PROBOLINGGO – Sejumlah warga di Kelurahan Kedungasem Kecamatan Wonoasih Kota Probolinggo, kini sudah tidak direpotkan lagi dengan tingginya harga elpiji. Sebab mereka mengembangkan teknologi tepat guna pengolahan limbah tahu menjadi biogas.
H Akhmad Sidik, pembuat tahu di Kota Probolinggo adalah salah seorang warga yang tak lagi direpotkan dengan urusan membeli elpiji untuk keperluan memasak. Sebab kini dirinya bisa membuat sendiri bahan bakar gas dari limbah proses pembuatan tahu.
Setiap harinya tak kurang dari 30 hingga 40 rumah atau kepala rumah tangga memanfaatkan Pengolahan limbah tahu menjadi gas semacam elpiji yang dioperasikan pertengahan Maret 2015 lalu. Mereka saat ini sudah tidak menggunakan gas elpiji untuk memasak.
“Ini baru tahap awal. Kedepan akan kami kembangkan, agar penerima manfaat lebih banyak. Untuk mewujudkan impian, saya mendatangkan teknisi dari Kabupaten Purwokerto Jawa Tengah dan menggandeng Badan Lingkungan Hidup (BLH) Kota Probolinggo,” ujarnya kepada wartawan, Minggu (3/5).
Menurutnya, untuk program awal air limbah yang diproses menjadi gas metan baru 40 ribu liter sesuai kapasitas tangki yang dipendam di dalam tanah. Dibanding gas elpiji, gas metan yang dihasilkan limbah tahu ini lebih irit.
Para penggunanya akan menghemat pengeluaran sekitar 40 persen setiap bulan. Apalagi, warga yang memanfaatkan gas limbah tahu tersebut, gratis. Mereka hanya dikenai iuran sebesar kurang lebih 25 persen dari pengeluaran saat menngunakan elpiji.

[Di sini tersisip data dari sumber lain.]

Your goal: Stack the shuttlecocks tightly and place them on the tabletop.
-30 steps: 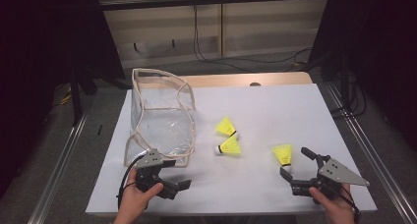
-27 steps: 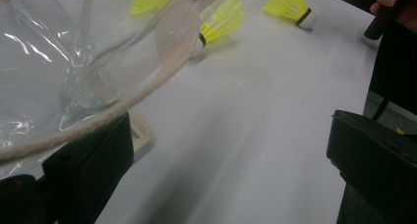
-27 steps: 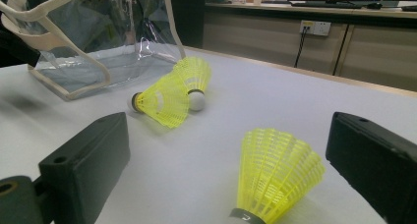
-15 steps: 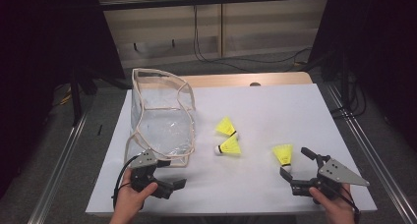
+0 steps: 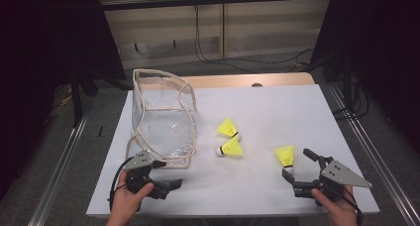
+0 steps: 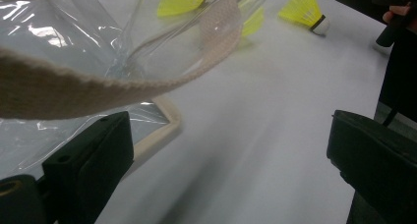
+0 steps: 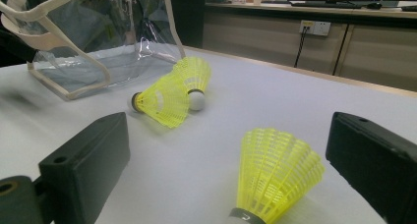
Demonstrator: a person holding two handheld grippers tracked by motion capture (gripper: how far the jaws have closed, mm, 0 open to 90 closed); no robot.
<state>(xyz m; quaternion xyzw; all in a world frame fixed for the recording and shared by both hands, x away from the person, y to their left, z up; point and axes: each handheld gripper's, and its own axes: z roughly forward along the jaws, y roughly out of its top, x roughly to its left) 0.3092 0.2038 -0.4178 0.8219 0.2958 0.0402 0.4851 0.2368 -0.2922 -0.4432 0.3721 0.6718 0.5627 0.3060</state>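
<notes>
Shuttlecocks are the work in hand: three yellow ones lie on the white tabletop [image 5: 277, 112], apparently meant for the clear bag [image 5: 163, 119] standing with its mouth up at the left. The right hand-held gripper [image 5: 301, 170] has its jaws spread wide on either side of the nearest shuttlecock [image 5: 286, 156], which lies just in front of it, feathers away from the hand and cork toward it; nothing is pinched yet, and the wide gape looks chosen to clear the flared skirt. The other two shuttlecocks [image 5: 228, 129] [image 5: 231, 147] lie touching each other between that one and the bag. The left hand-held gripper [image 5: 171, 185] is also wide open and empty, low at the bag's near corner, its left jaw just beside the cream webbing trim [image 6: 88, 91], probably placed to steady the soft bag or hold its rim open for a drop.
</notes>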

“Jika dalam sebulan biaya pemakaian gas elpiji Rp 30 ribu, mereka hanya membayar Rp 7.500. Kami bentuk kelompok. Mereka membayar ke kelompok, bukan ke kami. Dana itu untuk biaya perawatan. Kalau nantinya gak ada kerusakan dananya ditabung. Setelah cukup untuk membuat alat seperti ini lagi, ya kami buatkan untuk warga yang lain,”tandas H.Akhmad Sidik.
Limbah tahu ada dua macam, yakni padat dan cair. Untuk limbah padat untuk pakan ternak, sedang limbah yang cair dibuang. Sejak berdiri 1983, kata H.Akhmad Sidik, perusahaan tahu yang diberi nama Proma ini, limbah cairnya dibuang ke sungai.
“Sudah lama kami ingin memanfaatkan limbah cair untuk keluarga dan warga. Baru kesampaian sekarang,”kata Alumni Universitas Brawijaya Malang, jurusan Akutansi.
Salah satu teknisi yang dipercaya merancang alat bio gas, Sutrisno (39), mengatakan air limbah tahu ditampung ditangki yang berkapasitas 40 ribu liter. Ditangki yang ditanam di dalam tanah itulah, bakteri limbah akan berproses membusuk dan terjadi proses penguraian yang pada akhirnya menghasilkan gas metan.
“Prosesnya sederhananya seperti itu. Kalau secara ilmiah, kami enggak bisa menjelaskan, karena kami bukan ahlinya,”terangnya.
Gas metan yang dihasilkan, lanjut dia, disalurkan enampungan yang terbuat dari fiber (gester) yang bisa menampung bio gas sebanyak 30 ribu meter kubik. “Lewat pipa besi, bio gas masuk ke pengaturan dan diteruskan ke rumah atau kompor. Pengaturannya di sini,”lanjut Sutrisno.
Melihat hal itu, Kepala Badan Lingkungan Hidup (BLH) melalui Kabid Tata Penaatan Lingkungan, Setyo Rini Sayekti, menjelaskan, kalau bio gas di perusahaan tahu Proma milik H Akhmad Sidik ini merupakan pilot project. Pihaknya memilih pabrik tahu itu, karena dipandang memiliki fungsi strategis.
“Limbah kalau dikelola, menghasilkan energi alternatif, seperti limbah tahu di sini. Kalau langsung dibuang, kan mencemari lingkungan,” katanya.
Jika pilot proyek ini berhasil, kedepannya tidak menutup kemungkinan akan ditularkan ke pabrik tahu yang lain di wilayahnya.
“Kalau pengelolaan di sini menjadi best paractise, kami sebarkan ke pabrik tahu yang lain. Ini masih pendampingan kok, belum selesai,”papar Setyo Rini Sayekti.